Flavor violating decay of the SM higgs in the quark sector seems possible via 1-loop. As an example, SM Higgs can, in principle, decay into a b-sbar pair throuh a W-top loop. Is there any symmetry that prevents this? I don't know how small the branching fraction would be though.

Anonymous said...

Jester, could you elaborate on the specific assumptions you mentioned in the Higgs width measurement?

"Nevertheless, measuring the ratio of the off-shell and on-shell Higgs production provides qualitatively new information about the Higgs couplings and, under some specific assumptions, can be interpreted an indirect constraint on the Higgs width."

Why can the measurement not be considered model-independent?

Jester said...

To interpret it as a width measurement you need to assume that off-shell and on-shell Higgs couplings are the same.
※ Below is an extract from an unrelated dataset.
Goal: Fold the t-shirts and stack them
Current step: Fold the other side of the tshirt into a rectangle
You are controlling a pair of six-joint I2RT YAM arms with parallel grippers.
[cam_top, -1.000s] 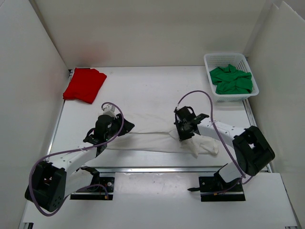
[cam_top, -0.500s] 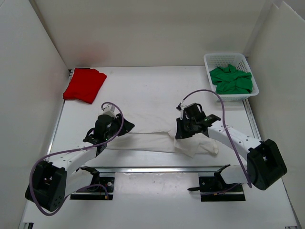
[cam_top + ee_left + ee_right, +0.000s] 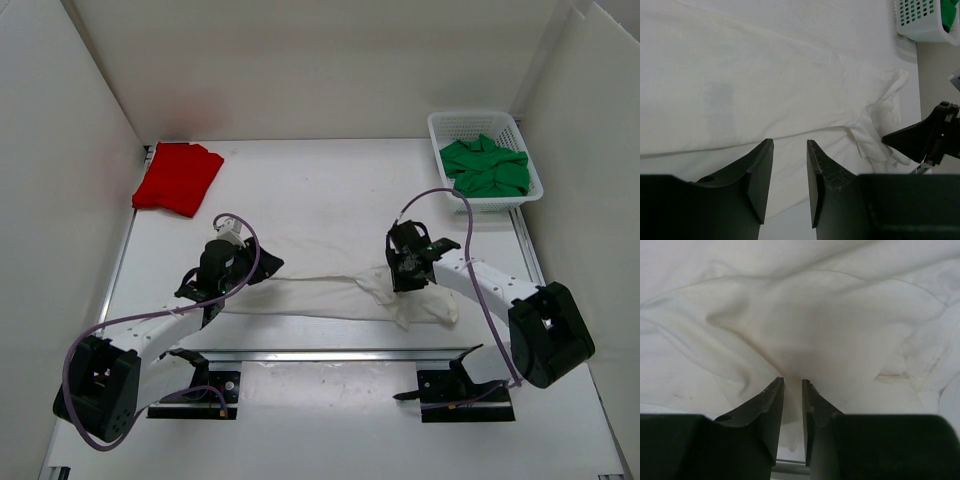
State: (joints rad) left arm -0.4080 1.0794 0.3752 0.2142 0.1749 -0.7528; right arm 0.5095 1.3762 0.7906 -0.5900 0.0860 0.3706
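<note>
A folded red shirt [image 3: 178, 177] lies at the far left corner of the table [image 3: 320, 190]. Nearer, the left pincer [image 3: 788, 145] hangs low over the left end of the white shirt [image 3: 310, 292], jaws moderately apart and nothing between them. The white shirt stretches across the near middle of the table, bunched at its right end. There the right pincer [image 3: 792, 383] stands narrowly apart with a pucker of cloth drawn up between the jaws; whether it grips cannot be told. At the far right a green shirt [image 3: 485, 168] sits crumpled in a basket [image 3: 437, 135].

Arms low, left gripper [image 3: 790, 145] parted, right gripper [image 3: 792, 382] narrowly parted
</note>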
As explained in 1405.0285, this assumption is not valid in general; in fact, it's generically invalid in the presence of new large contributions to the Higgs width.

Jester said...

@Dipankar, I can't find in the literature how much is BR(h->bs) in the standard model, but certainly it's small (loop and Cabibbo suppressed) and unobservable.

Anonymous said...

Indeed, it would require a tremendous conspiracy to reconcile the current data with the Higgs width larger than 1.3 the standard model one.
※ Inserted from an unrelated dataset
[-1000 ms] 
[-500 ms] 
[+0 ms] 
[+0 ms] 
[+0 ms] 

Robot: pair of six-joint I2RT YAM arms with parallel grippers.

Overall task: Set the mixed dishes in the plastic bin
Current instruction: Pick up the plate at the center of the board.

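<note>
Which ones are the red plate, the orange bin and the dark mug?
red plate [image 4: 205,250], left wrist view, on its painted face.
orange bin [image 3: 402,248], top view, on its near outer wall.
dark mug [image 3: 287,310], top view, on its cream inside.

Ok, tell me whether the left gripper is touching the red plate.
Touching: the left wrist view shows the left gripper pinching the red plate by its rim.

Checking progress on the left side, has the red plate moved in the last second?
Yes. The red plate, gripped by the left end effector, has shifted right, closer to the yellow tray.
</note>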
Can you explain this comment? What about the current data suggests this?

Jester said...

It comes from the Higgs signal strength measurements. If the width is increased, the signal strengths in all decay channels are universally suppressed, and at some point become inconsistent with the existing data. To avoid that, one would need to change other Higgs couplings in a correlated way, such that the signal strengths do not change too much. That's what I call the conspiracy.

Anonymous said...

Too difficult for me, but i'm glad you're back.

Michel Beekveld

west said...

While the particulars of the relevant particle physics in this post are beyond me, I know enough to be a bit mystified by the usage of ML estimates and confidence intervals that contain non-physical values. Its not as if the problem of constructing intervals with proper coverage is an unimportant issue in statistics (see Feldman-Cousins). At a gut level, seeing some of those data points on figures for #2 & #5 make me question whether I should take the results seriously at all.
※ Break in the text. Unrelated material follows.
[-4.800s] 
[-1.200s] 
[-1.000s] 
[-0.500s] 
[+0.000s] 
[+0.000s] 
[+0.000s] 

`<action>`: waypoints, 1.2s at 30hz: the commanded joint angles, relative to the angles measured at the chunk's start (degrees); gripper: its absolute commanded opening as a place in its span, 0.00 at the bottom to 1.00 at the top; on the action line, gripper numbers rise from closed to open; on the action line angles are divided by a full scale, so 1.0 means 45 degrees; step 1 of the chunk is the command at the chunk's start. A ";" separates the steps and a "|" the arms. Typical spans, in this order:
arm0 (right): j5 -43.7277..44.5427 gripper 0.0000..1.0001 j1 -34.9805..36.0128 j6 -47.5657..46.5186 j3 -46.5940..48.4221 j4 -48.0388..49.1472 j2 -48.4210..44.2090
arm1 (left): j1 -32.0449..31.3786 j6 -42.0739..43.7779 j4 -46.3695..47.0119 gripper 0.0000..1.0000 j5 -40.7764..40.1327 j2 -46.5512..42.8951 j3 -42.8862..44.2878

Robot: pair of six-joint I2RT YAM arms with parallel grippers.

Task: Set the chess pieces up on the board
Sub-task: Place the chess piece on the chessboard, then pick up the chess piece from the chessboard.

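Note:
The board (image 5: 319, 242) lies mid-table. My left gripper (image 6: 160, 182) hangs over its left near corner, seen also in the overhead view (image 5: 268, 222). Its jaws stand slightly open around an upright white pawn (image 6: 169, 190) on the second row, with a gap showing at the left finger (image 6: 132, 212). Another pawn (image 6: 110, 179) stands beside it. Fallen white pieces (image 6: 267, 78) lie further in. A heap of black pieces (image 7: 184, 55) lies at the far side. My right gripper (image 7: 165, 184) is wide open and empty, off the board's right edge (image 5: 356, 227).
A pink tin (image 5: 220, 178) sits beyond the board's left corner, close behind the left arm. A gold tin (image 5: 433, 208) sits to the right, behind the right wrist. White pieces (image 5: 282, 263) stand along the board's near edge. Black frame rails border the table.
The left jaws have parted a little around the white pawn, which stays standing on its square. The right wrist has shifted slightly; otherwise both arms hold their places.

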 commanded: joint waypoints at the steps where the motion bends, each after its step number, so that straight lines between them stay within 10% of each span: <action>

Does anyone have an explanation as to why my skepticism is misplaced?

Alex said...

@west

There are surely people around who know much more about statistics than me and can give you a more in depth answer, but I can tell you this much: it is not nonsensical to include negative signal strengths here. What we are shown here is (more or less) the best fit of #(expected background events) + mu*#(expected higgs events) compared to #(data events). The data can always fluctuate down below the expected background, and thus make the best fit value for mu negative, so there's a real probability that mu<0 is actually measured. Thus, I would say it makes sense to include it in the range of the error bar. If in an extreme case we measure mu<0 with the 2-sigma error bar not even including the 0, it's either 1. the look elsewhere effect, 2. or we can assume that we underestimate the SM backgrounds and/or there is no SM higgs, or 3. there is other weird new physics interfering destructively with the background.

Anonymous said...

" At the same time, the final state is relatively simple from the experimental point of view, thus this decay may be a sensitive probe of new physics."

I wouldn't agree with this statement. Measuring taus is difficult due to their pion decay modes, which are ubiquitous at hadron colliders. In fact tau are probably the most difficult particle to id.

Dipankar said...

Jester, can you give any reference (may be the pdf of a talk) for the updated value of diphoton signal strength from ATLAS?